Na GSK, o jovem é o principal agente de seu desenvolvimento. Basta querer subir

Rio de Janeiro – Em primeiro lugar, o paciente. Essa é a filosofia da indústria farmacêutica GlaxoSmithKline (GSK), que encontra apoio amplo e irrestrito entre os jovens da companhia. “A GSK valoriza o paciente, investe forte em pesquisa e desenvolvimento e, por isso, visto a camisa da organização”, diz um deles.

A empresa prega a delegação de autoridade, o chamado empowerment, fazendo do funcionário o principal ator de seu desenvolvimento. Os jovens — até os que entraram como estagiários — afirmam ter, desde o começo, papel bem definido e grande responsabilidade. “O que a gente mais quer é trabalhar com liberdade, e isso temos aqui.

O laboratório confia no nosso potencial”, afirma um deles. Segundo o RH, 70% dos treinamentos são na modalidade on the job (por meio de novos projetos e rodízio de funções, por exemplo), 20% se dão por meio de ações envolvendo interações e relacionamentos (como coaching e mentoring) e 10% são sustentados pelo aprendizado formal em cursos presenciais e online.

Entre as novidades que a farmacêutica prepara para a galera que está entrando no mercado de trabalho está o Programa de Trainees, que estreia este ano. Ele foi aberto não só para o público externo, como também para os jovens recém-formados que já trabalham na GSK.

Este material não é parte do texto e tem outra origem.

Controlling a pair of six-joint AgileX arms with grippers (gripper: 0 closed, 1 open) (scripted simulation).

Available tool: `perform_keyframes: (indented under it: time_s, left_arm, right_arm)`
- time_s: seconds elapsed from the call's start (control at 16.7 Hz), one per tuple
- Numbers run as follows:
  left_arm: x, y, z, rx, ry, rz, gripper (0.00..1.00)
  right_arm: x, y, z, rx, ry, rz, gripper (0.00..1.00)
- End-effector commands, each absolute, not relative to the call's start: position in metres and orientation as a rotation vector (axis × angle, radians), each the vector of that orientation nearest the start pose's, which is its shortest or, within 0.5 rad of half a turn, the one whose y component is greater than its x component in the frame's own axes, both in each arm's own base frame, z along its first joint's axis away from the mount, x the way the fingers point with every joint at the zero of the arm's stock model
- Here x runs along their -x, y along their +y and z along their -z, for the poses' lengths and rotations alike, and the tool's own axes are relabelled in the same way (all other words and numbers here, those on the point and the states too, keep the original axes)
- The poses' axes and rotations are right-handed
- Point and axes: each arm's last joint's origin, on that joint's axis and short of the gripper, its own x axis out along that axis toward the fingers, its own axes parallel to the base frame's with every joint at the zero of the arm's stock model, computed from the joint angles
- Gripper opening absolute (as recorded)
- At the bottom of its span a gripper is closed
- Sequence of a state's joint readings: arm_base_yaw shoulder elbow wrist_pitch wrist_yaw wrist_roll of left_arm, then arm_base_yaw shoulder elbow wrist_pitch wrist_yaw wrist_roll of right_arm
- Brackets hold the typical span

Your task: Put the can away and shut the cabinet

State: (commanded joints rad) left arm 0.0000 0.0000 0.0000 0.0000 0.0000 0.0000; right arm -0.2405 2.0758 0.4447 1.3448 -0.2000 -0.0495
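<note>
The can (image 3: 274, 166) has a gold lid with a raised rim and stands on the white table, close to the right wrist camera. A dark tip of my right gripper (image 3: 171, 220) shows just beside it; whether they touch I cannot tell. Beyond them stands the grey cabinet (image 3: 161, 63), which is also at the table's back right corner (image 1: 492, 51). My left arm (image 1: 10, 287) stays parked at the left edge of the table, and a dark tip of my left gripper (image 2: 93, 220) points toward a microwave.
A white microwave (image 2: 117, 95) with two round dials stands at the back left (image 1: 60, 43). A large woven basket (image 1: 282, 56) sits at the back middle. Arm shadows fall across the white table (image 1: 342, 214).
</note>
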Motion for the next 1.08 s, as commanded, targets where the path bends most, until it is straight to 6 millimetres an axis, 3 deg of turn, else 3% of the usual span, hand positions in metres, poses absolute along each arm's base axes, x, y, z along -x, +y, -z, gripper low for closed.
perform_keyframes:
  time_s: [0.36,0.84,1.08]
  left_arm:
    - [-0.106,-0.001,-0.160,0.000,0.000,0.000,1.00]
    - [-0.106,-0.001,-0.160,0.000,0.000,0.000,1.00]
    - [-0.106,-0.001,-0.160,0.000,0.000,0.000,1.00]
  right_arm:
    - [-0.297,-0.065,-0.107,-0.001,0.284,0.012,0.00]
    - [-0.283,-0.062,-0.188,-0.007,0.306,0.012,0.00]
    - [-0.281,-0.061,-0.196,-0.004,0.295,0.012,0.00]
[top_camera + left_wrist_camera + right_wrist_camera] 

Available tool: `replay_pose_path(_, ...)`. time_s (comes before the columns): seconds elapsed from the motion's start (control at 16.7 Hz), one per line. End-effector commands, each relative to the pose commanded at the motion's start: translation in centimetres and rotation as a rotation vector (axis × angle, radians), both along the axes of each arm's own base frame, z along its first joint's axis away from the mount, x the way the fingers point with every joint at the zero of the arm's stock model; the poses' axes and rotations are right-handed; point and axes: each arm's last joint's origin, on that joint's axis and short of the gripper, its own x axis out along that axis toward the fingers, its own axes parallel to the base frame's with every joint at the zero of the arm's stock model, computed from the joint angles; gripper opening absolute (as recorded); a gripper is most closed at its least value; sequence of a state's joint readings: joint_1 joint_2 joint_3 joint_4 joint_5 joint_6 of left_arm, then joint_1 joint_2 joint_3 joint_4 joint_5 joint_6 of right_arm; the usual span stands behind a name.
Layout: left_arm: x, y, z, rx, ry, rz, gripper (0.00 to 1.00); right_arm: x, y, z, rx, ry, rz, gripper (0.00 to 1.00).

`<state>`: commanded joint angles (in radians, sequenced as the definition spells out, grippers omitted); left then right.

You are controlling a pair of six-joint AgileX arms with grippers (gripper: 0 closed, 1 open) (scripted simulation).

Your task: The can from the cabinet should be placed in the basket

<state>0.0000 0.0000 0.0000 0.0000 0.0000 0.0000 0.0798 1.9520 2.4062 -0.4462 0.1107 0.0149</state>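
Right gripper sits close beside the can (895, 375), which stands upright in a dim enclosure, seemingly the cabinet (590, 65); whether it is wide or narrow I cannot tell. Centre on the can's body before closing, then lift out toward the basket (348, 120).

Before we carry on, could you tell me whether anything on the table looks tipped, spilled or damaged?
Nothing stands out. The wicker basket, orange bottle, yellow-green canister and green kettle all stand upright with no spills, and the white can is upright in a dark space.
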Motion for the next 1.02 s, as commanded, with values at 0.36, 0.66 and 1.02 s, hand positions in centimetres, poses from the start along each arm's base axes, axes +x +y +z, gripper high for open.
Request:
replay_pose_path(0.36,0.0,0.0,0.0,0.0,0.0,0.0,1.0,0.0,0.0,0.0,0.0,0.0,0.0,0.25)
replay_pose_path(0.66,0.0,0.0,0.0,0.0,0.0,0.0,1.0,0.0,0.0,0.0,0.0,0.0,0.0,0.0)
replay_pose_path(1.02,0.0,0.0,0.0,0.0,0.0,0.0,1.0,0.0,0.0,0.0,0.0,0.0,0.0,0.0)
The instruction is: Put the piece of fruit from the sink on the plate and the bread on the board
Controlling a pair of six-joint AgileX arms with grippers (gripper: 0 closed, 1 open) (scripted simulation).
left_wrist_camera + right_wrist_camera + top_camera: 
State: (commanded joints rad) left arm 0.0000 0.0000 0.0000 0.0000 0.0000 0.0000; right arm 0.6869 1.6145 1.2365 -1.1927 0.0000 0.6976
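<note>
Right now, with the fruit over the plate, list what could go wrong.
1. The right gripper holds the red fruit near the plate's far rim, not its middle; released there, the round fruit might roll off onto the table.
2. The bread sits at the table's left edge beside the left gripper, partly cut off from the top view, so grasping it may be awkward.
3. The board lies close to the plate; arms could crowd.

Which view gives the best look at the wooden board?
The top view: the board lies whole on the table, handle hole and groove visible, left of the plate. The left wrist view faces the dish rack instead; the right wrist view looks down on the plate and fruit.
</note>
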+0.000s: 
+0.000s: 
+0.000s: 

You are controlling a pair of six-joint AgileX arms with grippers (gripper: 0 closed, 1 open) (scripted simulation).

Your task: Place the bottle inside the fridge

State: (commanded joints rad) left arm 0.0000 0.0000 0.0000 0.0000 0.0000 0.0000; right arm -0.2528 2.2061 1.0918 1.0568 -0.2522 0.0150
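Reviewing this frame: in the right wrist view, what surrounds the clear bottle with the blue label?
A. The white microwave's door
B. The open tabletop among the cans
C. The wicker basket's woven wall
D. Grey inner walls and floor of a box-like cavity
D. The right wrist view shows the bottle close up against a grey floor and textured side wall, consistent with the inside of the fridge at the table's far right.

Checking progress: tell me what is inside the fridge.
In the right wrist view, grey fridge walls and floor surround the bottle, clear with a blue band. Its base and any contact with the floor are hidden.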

Compreenderá dois anos e meio, com o objetivo de preparar o trainee para, ao final do período, assumir uma posição gerencial na empresa. Outro programa interessante, que se chama Esprit, procura identificar alunos de MBAs globais de primeira linha, que são convidados a participar de um desenvolvimento acelerado, de três a quatro anos, passando por duas posições no Brasil e duas em subsidiárias internacionais.

Assim, eles estão prontos para assumir cargos de diretoria em qualquer parte do mundo. Para os jovens, porém, falta maior clareza no plano de carreira e nos critérios de promoção.